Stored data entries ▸
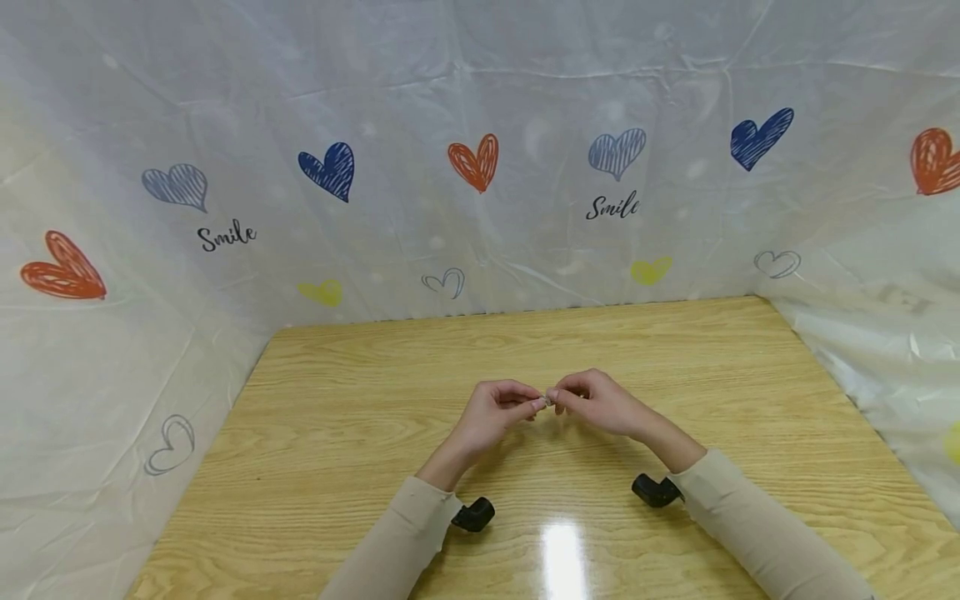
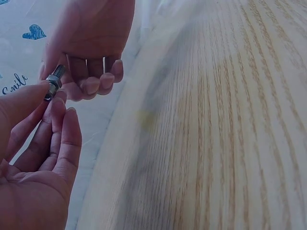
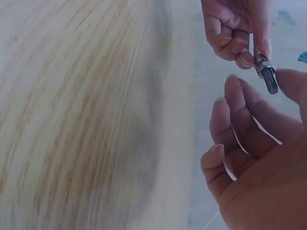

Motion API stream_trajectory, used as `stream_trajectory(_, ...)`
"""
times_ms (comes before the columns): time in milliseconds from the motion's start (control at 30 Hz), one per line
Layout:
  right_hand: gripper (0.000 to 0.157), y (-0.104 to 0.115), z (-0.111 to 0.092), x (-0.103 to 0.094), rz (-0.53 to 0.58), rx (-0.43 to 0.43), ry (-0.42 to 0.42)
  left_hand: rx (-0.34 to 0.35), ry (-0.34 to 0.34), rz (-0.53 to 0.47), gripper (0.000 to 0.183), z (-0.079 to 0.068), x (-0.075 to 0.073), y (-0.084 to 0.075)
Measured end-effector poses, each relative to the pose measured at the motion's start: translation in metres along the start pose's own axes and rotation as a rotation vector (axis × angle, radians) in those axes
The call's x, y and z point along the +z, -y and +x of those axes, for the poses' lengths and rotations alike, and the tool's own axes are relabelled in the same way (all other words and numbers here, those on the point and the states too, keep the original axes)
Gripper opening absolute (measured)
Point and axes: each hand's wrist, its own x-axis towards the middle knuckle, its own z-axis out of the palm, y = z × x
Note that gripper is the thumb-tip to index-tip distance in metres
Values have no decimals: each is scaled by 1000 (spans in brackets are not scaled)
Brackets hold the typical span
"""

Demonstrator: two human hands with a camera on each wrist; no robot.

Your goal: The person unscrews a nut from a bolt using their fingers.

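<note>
Thumb and fingers of my left hand (image 1: 486, 421) pinch one end of a small metal bolt (image 3: 271, 82) with a hex nut (image 2: 54, 80) on it. The bolt's threaded end points towards my right hand (image 1: 600, 403). In the right wrist view, my right thumb (image 3: 290, 85) is right at the threads. The other right fingers are loosely bent, with a gap between their tips and the bolt. Both hands meet over the middle of the table, and the head view shows only a little of the bolt between them.
The wood-grain table (image 1: 360, 467) reaches back to a white curtain (image 1: 525, 100) printed with hearts, which also hangs along both sides. A black wrist device (image 1: 474, 515) sits under the left sleeve and another (image 1: 656, 490) under the right. Light reflects off the near tabletop.
</note>
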Motion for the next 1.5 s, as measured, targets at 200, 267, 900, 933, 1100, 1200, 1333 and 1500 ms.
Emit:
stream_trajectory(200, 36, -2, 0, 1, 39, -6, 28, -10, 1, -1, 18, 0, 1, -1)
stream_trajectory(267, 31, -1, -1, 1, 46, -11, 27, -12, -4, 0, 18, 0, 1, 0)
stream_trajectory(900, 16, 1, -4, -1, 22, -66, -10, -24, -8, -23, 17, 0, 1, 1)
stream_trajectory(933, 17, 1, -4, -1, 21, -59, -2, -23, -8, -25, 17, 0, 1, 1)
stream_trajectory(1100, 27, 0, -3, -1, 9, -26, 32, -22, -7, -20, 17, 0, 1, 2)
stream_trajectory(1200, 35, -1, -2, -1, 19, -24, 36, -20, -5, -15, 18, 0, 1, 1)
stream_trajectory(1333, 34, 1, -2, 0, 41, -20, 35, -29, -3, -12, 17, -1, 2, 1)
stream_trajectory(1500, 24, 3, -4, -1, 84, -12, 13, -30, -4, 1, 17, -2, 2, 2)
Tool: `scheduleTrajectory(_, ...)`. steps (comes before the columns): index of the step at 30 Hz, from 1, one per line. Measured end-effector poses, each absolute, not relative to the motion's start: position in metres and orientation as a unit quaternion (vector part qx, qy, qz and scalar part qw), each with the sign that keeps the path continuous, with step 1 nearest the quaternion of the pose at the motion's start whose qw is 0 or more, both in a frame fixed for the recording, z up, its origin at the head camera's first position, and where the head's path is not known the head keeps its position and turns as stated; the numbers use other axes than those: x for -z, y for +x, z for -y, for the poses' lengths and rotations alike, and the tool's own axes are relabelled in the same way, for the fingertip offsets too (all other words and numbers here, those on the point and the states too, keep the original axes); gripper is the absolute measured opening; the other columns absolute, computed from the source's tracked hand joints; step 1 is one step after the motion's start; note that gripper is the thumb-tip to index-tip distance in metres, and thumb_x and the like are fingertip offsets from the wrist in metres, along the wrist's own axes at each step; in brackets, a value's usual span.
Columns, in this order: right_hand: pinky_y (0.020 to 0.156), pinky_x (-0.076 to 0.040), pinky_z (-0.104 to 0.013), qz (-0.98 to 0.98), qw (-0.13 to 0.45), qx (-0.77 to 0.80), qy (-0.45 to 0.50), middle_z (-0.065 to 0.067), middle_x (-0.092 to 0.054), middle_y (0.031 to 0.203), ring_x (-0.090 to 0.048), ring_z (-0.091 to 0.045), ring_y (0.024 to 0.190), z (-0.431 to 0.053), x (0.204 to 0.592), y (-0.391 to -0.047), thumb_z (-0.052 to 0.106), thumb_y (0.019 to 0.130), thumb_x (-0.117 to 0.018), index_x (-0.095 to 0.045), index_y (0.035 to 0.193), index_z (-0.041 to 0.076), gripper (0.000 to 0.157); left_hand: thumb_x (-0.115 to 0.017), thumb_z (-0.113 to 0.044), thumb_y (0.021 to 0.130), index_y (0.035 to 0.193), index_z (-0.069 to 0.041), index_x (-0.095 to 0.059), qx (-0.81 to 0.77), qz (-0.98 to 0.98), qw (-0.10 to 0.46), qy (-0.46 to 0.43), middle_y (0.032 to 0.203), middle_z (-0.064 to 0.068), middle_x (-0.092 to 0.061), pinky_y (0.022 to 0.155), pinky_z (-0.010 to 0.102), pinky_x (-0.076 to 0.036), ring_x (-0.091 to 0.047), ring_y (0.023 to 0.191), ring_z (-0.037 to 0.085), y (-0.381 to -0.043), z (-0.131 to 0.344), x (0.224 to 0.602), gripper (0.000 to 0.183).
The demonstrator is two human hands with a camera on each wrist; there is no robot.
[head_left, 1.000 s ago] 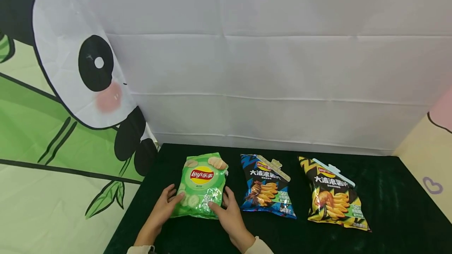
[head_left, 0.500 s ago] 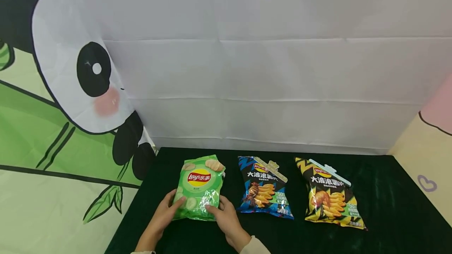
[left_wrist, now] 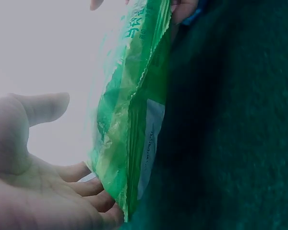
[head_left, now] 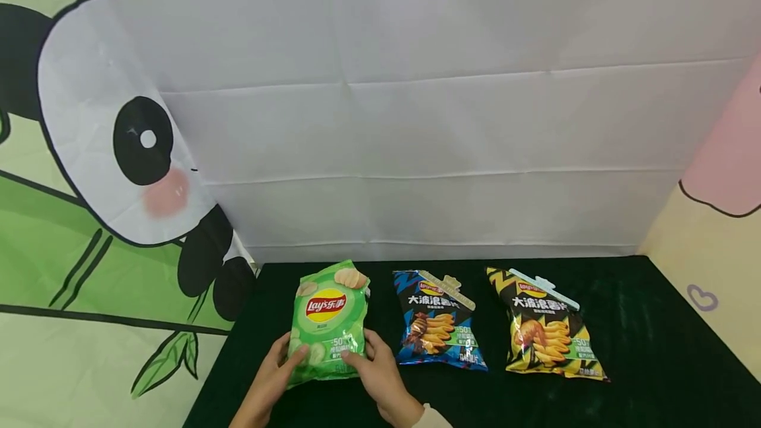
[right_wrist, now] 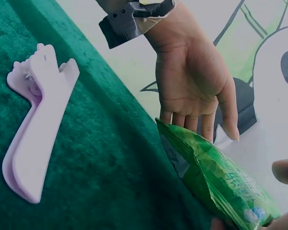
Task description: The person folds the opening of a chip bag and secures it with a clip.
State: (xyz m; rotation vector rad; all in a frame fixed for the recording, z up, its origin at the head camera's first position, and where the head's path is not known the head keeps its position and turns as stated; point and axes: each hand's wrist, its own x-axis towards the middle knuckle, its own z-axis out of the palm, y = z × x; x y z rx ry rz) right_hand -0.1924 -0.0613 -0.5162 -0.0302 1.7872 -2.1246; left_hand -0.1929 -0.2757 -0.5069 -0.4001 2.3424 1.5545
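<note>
A green Lay's chip bag (head_left: 326, 335) is held between my two hands near the left of the table in the head view, its lower end raised off the cloth in the wrist views. My left hand (head_left: 270, 375) grips its left lower side, fingers going behind and thumb at the front. Seen from the left wrist, that hand (left_wrist: 33, 196) has its fingers against the bag's edge, with the thumb apart from it. My right hand (head_left: 383, 375) holds the right lower side, thumb on the front. Only its thumb (right_wrist: 285, 171) and a little more show in the right wrist view.
A blue chip bag (head_left: 436, 332) and a yellow-black chip bag (head_left: 549, 339) lie to the right, each with a bag clip across its top corner. A pale pink bag clip (right_wrist: 43, 120) lies on the dark green cloth (right_wrist: 105, 177). White fabric hangs behind.
The green chip bag has been lifted and tilted up a little between both hands. The head view has shifted, so the table sits slightly lower and to the left.
</note>
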Motion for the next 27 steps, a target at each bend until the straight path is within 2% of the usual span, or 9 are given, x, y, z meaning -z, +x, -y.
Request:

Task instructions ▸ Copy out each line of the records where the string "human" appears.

Exercise output ▸
Demonstrator: two human hands with a camera on each wrist; no robot.
The demonstrator is two human hands with a camera on each wrist; there is no robot.

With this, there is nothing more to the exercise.